Ces conclusions suggèrent ainsi l’existence de composés provenant du bois de chêne et participant à la saveur sucrée des vins secs. Ces molécules sont vraisemblablement extraites par le vin au cours de l’élevage. Leur nature et leur structure moléculaire n’ont jamais été établies.

Or, l’élaboration des vins sous bois conduit à la libération de molécules volatiles telles que la vanilline ou la whisky-lactone, dont les descripteurs aromatiques sont généralement associés à des goûts sucrés dans l’alimentation. Ces composés pourraient alors contribuer non au goût, au strict sens physiologique du terme, mais à la « représentation sucrée » construite dans le cerveau du dégustateur. L’étude d’éventuelles interactions entre ces arômes et le goût du vin permettra d’appréhender la nature volatile ou non-volatile des déterminants moléculaires de l’édulcoration conférée par le bois de chêne.

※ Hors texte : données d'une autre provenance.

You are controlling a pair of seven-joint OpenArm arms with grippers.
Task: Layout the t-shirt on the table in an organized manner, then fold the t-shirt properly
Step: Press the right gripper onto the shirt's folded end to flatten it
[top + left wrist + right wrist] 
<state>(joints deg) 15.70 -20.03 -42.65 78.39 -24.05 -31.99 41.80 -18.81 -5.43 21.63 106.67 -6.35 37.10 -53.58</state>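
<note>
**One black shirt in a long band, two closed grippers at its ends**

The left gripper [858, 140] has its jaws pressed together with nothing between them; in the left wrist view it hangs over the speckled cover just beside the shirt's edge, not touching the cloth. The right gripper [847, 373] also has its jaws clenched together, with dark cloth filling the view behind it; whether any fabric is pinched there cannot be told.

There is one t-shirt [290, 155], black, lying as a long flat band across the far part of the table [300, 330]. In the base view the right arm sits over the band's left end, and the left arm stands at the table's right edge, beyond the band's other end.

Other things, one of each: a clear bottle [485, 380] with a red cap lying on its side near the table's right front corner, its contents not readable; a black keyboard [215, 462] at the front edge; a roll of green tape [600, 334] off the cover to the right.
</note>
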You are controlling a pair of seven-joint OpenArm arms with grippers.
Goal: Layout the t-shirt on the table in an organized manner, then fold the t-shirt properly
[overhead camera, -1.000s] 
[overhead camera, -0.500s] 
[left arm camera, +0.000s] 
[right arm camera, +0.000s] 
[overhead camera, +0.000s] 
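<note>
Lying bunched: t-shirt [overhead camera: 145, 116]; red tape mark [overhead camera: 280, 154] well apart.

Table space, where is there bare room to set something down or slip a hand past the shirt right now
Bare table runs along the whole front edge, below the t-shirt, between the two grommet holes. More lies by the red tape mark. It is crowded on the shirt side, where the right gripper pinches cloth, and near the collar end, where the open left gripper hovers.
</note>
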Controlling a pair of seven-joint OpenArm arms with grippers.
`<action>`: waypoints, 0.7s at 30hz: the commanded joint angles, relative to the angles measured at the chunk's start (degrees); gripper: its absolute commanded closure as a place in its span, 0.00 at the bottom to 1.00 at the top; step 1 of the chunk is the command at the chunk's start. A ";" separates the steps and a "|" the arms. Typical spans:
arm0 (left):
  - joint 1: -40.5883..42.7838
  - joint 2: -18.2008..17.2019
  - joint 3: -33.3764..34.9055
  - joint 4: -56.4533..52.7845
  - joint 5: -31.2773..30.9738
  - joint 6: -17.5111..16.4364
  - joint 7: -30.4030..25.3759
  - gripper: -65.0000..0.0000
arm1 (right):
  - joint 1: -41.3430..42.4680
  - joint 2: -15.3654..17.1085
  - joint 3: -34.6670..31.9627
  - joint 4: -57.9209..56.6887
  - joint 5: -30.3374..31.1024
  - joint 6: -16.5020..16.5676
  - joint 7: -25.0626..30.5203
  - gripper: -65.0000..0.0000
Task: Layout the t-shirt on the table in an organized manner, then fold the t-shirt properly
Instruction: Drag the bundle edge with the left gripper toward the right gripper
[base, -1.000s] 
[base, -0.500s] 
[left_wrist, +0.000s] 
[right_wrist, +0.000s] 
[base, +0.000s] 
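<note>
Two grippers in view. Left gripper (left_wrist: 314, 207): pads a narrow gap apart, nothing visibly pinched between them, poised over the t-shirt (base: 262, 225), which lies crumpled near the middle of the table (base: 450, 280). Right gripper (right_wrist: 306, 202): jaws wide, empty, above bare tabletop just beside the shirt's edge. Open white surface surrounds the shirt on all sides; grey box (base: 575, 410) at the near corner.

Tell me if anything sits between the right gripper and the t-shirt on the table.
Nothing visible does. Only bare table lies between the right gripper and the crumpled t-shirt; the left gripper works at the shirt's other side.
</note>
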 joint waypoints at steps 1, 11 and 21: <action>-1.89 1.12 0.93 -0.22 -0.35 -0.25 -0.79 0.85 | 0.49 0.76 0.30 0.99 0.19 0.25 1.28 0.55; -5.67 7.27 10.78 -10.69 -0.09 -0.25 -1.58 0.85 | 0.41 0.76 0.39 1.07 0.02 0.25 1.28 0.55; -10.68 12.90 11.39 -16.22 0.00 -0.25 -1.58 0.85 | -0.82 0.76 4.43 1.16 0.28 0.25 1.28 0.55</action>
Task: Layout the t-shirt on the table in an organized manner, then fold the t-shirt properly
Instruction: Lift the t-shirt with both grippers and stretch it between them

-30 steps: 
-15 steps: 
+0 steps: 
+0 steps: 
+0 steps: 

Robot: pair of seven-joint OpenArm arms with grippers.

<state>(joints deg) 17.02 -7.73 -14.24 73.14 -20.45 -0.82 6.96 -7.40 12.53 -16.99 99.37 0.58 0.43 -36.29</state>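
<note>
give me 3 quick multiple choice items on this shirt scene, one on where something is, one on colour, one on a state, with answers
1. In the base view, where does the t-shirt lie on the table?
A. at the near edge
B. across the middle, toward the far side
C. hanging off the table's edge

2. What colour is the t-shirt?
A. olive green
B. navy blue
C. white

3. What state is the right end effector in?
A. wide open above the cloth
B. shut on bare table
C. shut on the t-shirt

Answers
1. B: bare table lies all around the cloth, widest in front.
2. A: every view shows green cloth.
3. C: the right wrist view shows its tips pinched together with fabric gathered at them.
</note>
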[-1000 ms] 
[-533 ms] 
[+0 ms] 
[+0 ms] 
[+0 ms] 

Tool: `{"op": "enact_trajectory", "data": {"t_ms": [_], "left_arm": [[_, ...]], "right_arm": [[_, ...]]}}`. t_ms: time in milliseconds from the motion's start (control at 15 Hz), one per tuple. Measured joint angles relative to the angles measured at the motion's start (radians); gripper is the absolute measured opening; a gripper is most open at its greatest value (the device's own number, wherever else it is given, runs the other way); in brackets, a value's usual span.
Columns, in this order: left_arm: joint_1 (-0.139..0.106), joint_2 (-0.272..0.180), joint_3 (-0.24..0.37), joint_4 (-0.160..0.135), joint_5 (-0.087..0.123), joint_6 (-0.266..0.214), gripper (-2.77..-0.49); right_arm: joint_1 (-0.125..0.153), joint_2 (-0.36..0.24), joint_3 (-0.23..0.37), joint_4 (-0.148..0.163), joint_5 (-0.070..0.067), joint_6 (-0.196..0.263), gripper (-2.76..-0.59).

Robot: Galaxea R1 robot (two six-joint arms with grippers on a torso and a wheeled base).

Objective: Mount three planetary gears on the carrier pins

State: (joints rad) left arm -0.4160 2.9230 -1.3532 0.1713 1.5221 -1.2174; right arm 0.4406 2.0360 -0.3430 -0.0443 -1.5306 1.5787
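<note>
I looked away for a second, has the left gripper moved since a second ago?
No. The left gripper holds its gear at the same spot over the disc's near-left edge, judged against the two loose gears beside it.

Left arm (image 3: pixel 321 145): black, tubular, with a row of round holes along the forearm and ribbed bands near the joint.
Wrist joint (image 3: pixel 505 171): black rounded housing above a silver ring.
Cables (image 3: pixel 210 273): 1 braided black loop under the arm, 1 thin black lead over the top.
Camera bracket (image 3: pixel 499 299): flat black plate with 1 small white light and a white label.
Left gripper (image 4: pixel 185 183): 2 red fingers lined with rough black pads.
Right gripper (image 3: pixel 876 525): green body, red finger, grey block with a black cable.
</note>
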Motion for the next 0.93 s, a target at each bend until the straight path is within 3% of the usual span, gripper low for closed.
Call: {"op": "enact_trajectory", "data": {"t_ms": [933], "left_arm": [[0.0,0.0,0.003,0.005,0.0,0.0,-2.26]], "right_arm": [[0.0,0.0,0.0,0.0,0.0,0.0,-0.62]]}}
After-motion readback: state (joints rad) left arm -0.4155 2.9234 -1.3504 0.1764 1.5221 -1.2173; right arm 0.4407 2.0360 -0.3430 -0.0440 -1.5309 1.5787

III) Incidence des composés volatils libérés par le bois de chêne sur

la sucrosité

L’étude de l’effet des composés volatils associés à l’élevage en barrique sur la sucrosité est justifiée par les nombreux cas d’interactions odeur/goût rapportés dans la littérature. La stratégie mise en place pour cette étude est double. Elle repose d’une part sur l’addition de ces composés dans un vin non boisé. Parallèlement, leur dosage dans les vins issus de contenants différents est réalisé, puis ils sont ajoutés aux différentes modalités de façon à obtenir des concentrations identiques d’un échantillon à l’autre.